Adding a dataset from Amazon S3 - Cloud

Talend Cloud Data Preparation User Guide

author
Talend Documentation Team
EnrichVersion
Cloud
EnrichProdName
Talend Cloud
task
Data Quality and Preparation > Cleansing data
EnrichPlatform
Talend Data Preparation

Talend Data Preparation is able to connect to various data sources to create new datasets.

In this example, you want to prepare some customers data that is stored on Amazon S3. You will enter your Amazon S3 connection information, directly in the Talend Data Preparation interface and create a new dataset from this data.

Procedure

  1. In the Datasets view of the Talend Data Preparation homepage, click the white arrow next to the Add Dataset button.
  2. Select Amazon S3.

    The Add Amazon S3 dataset form opens.

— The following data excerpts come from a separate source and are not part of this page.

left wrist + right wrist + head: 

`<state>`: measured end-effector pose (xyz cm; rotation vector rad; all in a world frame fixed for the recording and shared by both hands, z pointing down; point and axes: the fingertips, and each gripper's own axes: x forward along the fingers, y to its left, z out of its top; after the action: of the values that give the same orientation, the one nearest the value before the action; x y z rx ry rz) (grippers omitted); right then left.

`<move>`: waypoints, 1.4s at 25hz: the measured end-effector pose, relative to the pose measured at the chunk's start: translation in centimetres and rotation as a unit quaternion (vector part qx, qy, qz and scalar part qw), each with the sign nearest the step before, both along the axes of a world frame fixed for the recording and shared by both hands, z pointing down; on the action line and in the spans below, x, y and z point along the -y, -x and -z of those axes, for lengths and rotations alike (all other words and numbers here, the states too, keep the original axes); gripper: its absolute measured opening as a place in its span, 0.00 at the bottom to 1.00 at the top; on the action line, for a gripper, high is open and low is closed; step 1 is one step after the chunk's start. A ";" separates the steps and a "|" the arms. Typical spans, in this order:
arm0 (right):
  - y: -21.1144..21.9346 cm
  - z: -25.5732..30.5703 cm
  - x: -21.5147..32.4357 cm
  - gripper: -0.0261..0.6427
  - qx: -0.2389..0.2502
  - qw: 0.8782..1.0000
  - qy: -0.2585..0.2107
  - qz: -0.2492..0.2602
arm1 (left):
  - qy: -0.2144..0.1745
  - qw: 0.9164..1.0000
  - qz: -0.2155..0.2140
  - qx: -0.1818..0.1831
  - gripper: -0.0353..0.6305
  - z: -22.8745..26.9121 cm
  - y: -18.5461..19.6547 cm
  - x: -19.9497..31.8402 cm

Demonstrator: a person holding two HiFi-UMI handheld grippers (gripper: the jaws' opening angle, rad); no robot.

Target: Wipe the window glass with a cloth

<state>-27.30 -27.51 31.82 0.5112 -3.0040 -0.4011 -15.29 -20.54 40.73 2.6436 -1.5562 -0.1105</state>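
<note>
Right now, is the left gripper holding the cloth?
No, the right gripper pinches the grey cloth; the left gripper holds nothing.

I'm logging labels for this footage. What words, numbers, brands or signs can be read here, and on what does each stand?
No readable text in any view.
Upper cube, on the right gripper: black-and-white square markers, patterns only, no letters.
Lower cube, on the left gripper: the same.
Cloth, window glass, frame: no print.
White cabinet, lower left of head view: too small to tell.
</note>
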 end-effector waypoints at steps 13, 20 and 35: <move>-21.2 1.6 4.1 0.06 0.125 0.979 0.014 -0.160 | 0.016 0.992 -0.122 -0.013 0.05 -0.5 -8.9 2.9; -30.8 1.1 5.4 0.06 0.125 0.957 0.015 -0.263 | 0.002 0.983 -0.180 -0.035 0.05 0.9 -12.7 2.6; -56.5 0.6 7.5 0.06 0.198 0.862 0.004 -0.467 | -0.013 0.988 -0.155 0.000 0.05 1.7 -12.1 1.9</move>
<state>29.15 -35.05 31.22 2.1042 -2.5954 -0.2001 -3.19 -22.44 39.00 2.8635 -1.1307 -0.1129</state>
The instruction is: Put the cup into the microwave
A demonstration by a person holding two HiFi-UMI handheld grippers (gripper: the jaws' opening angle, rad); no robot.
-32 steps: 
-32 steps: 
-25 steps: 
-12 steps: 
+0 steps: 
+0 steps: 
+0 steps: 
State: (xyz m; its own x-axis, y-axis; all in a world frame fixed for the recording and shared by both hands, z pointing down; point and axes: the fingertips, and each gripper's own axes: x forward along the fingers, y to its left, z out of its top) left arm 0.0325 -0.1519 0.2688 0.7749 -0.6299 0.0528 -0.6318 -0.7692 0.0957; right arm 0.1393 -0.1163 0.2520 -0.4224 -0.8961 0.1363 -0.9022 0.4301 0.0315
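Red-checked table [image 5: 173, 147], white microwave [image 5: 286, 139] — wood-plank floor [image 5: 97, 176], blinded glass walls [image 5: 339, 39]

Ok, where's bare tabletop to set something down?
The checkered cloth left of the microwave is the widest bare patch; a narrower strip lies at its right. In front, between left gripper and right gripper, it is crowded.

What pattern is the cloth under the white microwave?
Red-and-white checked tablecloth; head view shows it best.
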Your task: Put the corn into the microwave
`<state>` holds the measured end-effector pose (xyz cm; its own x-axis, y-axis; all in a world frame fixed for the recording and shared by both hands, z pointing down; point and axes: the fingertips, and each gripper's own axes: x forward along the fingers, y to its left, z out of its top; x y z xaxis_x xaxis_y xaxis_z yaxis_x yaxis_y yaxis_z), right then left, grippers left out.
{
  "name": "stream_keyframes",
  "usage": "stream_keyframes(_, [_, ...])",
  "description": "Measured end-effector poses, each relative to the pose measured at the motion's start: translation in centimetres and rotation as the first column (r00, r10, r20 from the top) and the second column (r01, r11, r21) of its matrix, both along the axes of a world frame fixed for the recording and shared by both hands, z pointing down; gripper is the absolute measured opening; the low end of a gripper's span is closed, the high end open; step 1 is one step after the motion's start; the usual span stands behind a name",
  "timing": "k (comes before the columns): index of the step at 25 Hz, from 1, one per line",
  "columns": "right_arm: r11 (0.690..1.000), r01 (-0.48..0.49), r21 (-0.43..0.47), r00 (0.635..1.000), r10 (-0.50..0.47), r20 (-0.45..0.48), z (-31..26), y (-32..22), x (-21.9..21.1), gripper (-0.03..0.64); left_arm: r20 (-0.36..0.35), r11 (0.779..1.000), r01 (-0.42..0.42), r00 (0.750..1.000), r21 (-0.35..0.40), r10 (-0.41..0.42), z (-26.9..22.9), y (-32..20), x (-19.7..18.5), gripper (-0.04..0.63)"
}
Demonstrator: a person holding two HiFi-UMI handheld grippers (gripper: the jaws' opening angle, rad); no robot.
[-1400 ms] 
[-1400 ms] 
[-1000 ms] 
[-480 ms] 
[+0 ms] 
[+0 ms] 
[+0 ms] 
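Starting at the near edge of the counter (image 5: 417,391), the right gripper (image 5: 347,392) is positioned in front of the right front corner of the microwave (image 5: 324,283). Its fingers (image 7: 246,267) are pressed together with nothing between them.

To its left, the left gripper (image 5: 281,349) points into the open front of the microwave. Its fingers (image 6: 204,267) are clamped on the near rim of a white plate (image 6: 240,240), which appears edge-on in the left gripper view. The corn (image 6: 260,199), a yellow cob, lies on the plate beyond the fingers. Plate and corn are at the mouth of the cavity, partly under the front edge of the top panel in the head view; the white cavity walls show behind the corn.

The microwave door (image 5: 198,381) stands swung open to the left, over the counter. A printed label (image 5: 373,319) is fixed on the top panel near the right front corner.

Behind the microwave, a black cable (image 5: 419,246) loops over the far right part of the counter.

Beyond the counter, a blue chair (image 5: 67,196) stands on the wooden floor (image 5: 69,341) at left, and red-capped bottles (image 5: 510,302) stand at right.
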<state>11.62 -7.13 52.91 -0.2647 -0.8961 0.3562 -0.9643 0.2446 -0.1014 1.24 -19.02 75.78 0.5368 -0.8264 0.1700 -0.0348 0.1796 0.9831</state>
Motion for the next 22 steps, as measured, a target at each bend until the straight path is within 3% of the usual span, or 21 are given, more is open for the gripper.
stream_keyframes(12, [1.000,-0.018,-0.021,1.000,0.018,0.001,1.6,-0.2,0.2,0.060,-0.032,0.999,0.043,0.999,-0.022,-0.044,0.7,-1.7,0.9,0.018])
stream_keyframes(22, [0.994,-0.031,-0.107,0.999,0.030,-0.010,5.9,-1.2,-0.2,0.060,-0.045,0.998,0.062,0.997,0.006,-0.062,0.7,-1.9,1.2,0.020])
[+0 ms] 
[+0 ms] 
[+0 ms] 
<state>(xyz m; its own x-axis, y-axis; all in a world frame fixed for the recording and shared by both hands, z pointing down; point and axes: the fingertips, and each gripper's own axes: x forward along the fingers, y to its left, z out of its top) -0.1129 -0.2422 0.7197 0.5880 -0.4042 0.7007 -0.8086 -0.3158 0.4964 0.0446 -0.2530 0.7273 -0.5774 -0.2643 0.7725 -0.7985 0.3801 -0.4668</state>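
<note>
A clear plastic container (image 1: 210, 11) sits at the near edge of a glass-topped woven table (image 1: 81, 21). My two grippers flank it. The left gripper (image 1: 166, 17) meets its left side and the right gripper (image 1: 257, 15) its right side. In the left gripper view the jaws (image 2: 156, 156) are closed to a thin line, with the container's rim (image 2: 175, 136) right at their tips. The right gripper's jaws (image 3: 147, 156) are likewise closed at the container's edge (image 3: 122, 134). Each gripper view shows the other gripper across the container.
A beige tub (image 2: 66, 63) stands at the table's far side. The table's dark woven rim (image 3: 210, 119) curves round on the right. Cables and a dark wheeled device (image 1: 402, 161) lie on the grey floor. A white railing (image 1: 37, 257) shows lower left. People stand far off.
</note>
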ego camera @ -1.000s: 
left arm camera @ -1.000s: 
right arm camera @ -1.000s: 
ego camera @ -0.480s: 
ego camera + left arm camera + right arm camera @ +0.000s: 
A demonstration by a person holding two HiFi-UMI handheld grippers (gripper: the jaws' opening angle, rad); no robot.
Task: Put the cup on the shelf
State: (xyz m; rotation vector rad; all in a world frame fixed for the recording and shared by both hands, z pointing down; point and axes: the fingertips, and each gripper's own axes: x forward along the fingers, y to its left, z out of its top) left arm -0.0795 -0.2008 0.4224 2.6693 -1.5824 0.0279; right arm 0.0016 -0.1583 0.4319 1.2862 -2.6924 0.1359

  3. In the Dataset name field, enter the name you want to give your dataset, Amazon S3 dataset for example.
  4. Click Test connection.
    If the connection is successful, the second part of the form is displayed, where you can select the object to import. If the connection is not successful, an error message is displayed, detailing why the connection failed.
  5. From the Bucket drop-down list, select the location of your data in Amazon S3.
    You don't need to select a region for your export. It will automatically be based on your datacenter.
  6. In the Path field, enter the path to the dataset to import from your bucket.
  7. Select the format, record and field delimiter, as well as the text enclosure and escape character, and the encoding of your data in the corresponding fields and drop-down lists.
  8. Click the Add dataset button at the end of the form.

Results

When the import is done, the data extracted from Amazon S3 directly opens in the grid and you can start working on your preparation the same way you usually do.

The data is still stored in Amazon S3, Talend Data Preparation only retrieves a sample on-demand.

The dataset is added to the list in the Datasets view of the homepage.